Hi, I’ve been doing Dr. Nassar’s @nassarhuda’s excellent Data Science tutorial series on Julia Academy and just finished lesson 10 on Neural Nets (Neural Nets | JuliaAcademy).
I’m now trying to edit the notebook from the course so it will run on GPU (I have CUDA installed and an NVIDIA card), but so far no success. Can anyone advise?
After reading the GPU Support documentation, here are the key changes I made to the lesson notebook:
using CUDA
...
m = Chain(
  Dense(28^2, 32, relu),
  Dense(32, 10),
  softmax) |> gpu
...
datasetx = repeated((X, Y), 200) |> gpu
…But then when I run the Flux.train! line, I get big long error trace:
opt = ADAM()
Flux.train!(loss, ps, datasetx, opt, cb = throttle(evalcb, 10))
ArgumentError: cannot take the CPU address of a CuArray{Float32, 2, CUDA.Mem.DeviceBuffer}
“CPU address”? Huh? I thought I moved everything – the model & the data – over to the GPU. (With PyTorch, that would be sufficient.
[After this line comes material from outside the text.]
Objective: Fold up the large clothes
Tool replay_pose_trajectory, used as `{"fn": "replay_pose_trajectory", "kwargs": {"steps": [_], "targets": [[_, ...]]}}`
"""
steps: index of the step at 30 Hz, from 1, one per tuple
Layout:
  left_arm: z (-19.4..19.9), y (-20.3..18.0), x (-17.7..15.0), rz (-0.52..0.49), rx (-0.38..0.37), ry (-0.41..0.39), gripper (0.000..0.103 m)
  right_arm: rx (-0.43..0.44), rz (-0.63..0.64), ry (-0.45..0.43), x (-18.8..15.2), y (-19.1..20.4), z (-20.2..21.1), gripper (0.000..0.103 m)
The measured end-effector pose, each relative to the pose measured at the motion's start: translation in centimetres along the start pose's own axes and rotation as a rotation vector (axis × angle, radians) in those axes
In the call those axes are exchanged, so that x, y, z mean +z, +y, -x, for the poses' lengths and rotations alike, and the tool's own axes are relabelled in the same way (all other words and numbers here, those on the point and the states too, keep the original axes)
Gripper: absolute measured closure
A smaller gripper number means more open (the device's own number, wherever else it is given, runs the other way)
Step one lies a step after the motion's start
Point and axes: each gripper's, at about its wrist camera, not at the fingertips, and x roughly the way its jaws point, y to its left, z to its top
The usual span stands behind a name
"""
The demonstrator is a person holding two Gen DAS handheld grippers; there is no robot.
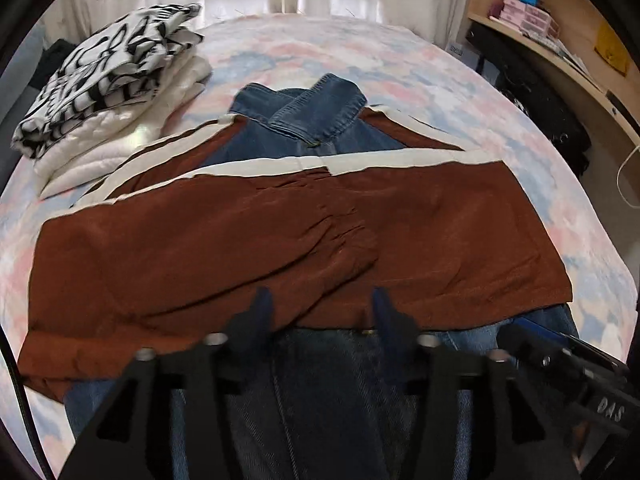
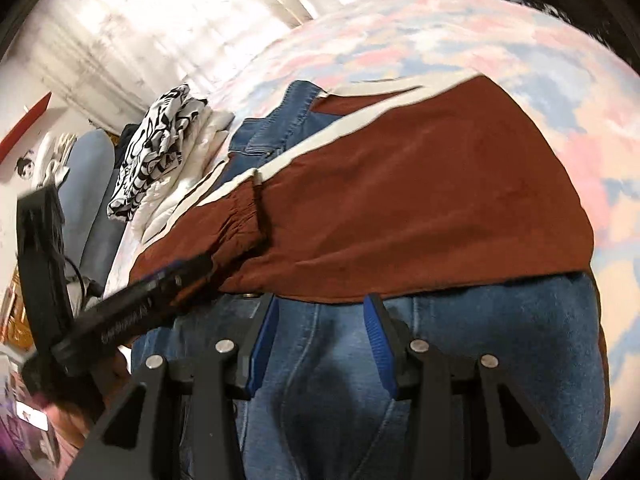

But I’m “New to Julia”. ) .
Stacktrace:
  [1] unsafe_convert(#unused#::Type{Ptr{Float32}}, x::CuArray{Float32, 2, CUDA.Mem.DeviceBuffer})
    @ CUDA ~/.julia/packages/CUDA/sCev8/src/array.jl:315
  [2] gemm!(transA::Char, transB::Char, alpha::Float32, A::CuArray{Float32, 2, CUDA.Mem.DeviceBuffer}, B::Matrix{Float32}, beta::Float32, C::Matrix{Float32})
    @ LinearAlgebra.BLAS /opt/julia-1.7.1/share/julia/stdlib/v1.7/LinearAlgebra/src/blas.jl:1421
  [3] gemm_wrapper!(C::Matrix{Float32}, tA::Char, tB::Char, A::CuArray{Float32, 2, CUDA.Mem.DeviceBuffer}, B::Matrix{Float32}, _add::LinearAlgebra.MulAddMul{true, true, Bool, Bool})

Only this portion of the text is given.